The Graded Return To Work plan will include both phased working hours and temporary adjustments to duties. We generally advise that the line manager has a weekly review with the employee to discuss work tasks and it is in this meeting that discussions regarding taking back on increasingly complex/demanding work should take place.

The intention is for an employee to take on increasing amounts of their usual role. If this is not the case and the employee is unable to do this then please contact the Rehabilitation Consultant involved who will arrange a conference call between all parties to discuss the reasons for this. If there is no identifiable way forward an Occupational Health assessment might be appropriate to obtain specific advice and guidance. If you don’t have Occupational Health provision, you may need to source and arrange an independent Occupational Health assessment. Organisations such as COHPA may be able to signpost you to an appropriate provider.
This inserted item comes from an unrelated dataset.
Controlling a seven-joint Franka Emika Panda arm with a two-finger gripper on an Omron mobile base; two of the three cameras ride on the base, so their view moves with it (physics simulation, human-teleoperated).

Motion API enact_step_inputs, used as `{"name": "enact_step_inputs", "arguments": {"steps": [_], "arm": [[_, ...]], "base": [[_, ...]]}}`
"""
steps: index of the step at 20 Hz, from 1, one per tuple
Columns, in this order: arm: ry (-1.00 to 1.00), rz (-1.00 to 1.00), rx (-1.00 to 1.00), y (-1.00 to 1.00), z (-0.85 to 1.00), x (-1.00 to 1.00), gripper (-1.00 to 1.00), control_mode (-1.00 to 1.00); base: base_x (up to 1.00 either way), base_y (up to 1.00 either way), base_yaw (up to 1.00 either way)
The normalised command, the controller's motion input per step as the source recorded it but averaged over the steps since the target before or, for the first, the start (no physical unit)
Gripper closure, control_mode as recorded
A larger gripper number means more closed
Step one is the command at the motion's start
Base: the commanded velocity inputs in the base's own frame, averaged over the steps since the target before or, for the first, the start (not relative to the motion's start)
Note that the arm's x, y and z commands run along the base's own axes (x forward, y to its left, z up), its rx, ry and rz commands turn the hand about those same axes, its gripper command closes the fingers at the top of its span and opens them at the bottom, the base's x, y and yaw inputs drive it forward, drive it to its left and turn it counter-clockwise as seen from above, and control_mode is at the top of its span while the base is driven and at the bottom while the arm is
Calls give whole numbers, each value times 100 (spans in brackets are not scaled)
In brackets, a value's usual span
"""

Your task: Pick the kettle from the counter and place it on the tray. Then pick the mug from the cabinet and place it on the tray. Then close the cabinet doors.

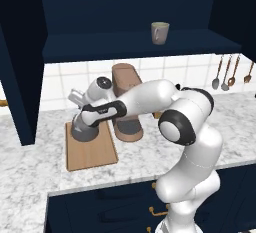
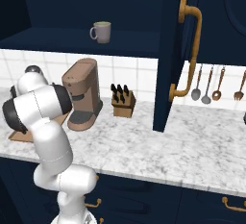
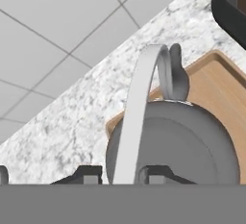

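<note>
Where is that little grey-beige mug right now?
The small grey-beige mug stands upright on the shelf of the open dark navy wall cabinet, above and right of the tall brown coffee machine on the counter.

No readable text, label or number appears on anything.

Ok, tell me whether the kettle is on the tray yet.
On it. The kettle sits upright on the tray at its far end; the hand view shows wood under its base, handle arching between the fingertips.
</note>
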Motion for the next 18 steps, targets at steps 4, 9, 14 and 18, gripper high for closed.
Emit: {"name": "enact_step_inputs", "arguments": {"steps": [4, 9, 14, 18], "arm": [[0, 0, 0, 0, 0, 1, -100, -100], [1, 0, 0, 0, 12, 1, -100, -100], [0, 0, 0, 0, 27, -23, -100, -100], [0, 5, -2, 0, 23, -56, -100, -100]], "base": [[0, 0, 0], [0, 0, 0], [0, 0, 0], [0, 0, 0]]}}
I am hoping to return to work - can your rehab team help me in this?

That’s great news! Supporting people back to work who are covered by our policy, is something we can help with. However, you do need to discuss this with either your HR or Line manager and they can explore this for you and if needed, involve us.

I am currently on a return to work plan but it is not going well and I am struggling what do you suggest?

We are sorry to learn that you are not coping so well. Who helped construct the plan, was it your employer, an Occupational Health representative, one of our rehabilitation consultants? The first thing is to identify in what way are you struggling? Is it the hours, the workload, the people? Then discuss your concerns, (and possible solutions), with the person / team that developed your plan - communication and honesty is the key here.

My GP has placed me on a wait list for NHS counselling but I am told there is a three month wait – is there anything you can do?

Sometimes, even though there may be a waiting period which is very disappointing, it may be that you do need NHS counselling as the NHS often work closely with your GP and other treating parties, if it’s been determined that you need holistic care.

You may wish to revisit this with your GP and if you have access to an Employee Assistance Programme, you could use this or even seek referral to your own Private medical cover if you have that. You could also consider talking to your HR manager about this if none of these avenues are open to you.

I have been referred for rehab support and understand you’ll work with me and my employer to agree a Return To Work plan. I’m worried that once I’m back at work they’ll ignore it and expect me to work more hours.

We appreciate that this is a real concern for many people and we can assure you that our involvement doesn’t end with the creation of the Graded Return To Work plan. We continue to have regular contact with you, your line manager and HR to review the plan. This ensures that everyone is aware of their responsibilities during this vital period to support and assist you whilst you phase back into work. This support continues for the duration of the plan and sometimes for a few weeks after you return to give you the optimum chance of making a successful return.

I am feeling much better and would like to go back to work but my GP won’t sign me back on as fit to return to work because they don't think I can cope with full time hours.

Your GP will have seen you on a regular basis throughout your sickness absence and they will be understandably protective of you and not want to jeopardise your recovery. We also appreciate that if your GP suggests you’re not ready to return it can make you apprehensive about returning against their advice.

Our rehabilitation team are all experienced health professionals and we are able to work with your GP to overcome this barrier. With your consent we can talk to your GP and explain our role and the support we offer. We can create and share a Graded Return To Work plan, which will provide reassurance that the phasing back in will be slow and carefully monitored. In our experience, once GPs are confident the return will be carefully managed and supported they will be able to provide a fit note stating you may be fit to work phased hours.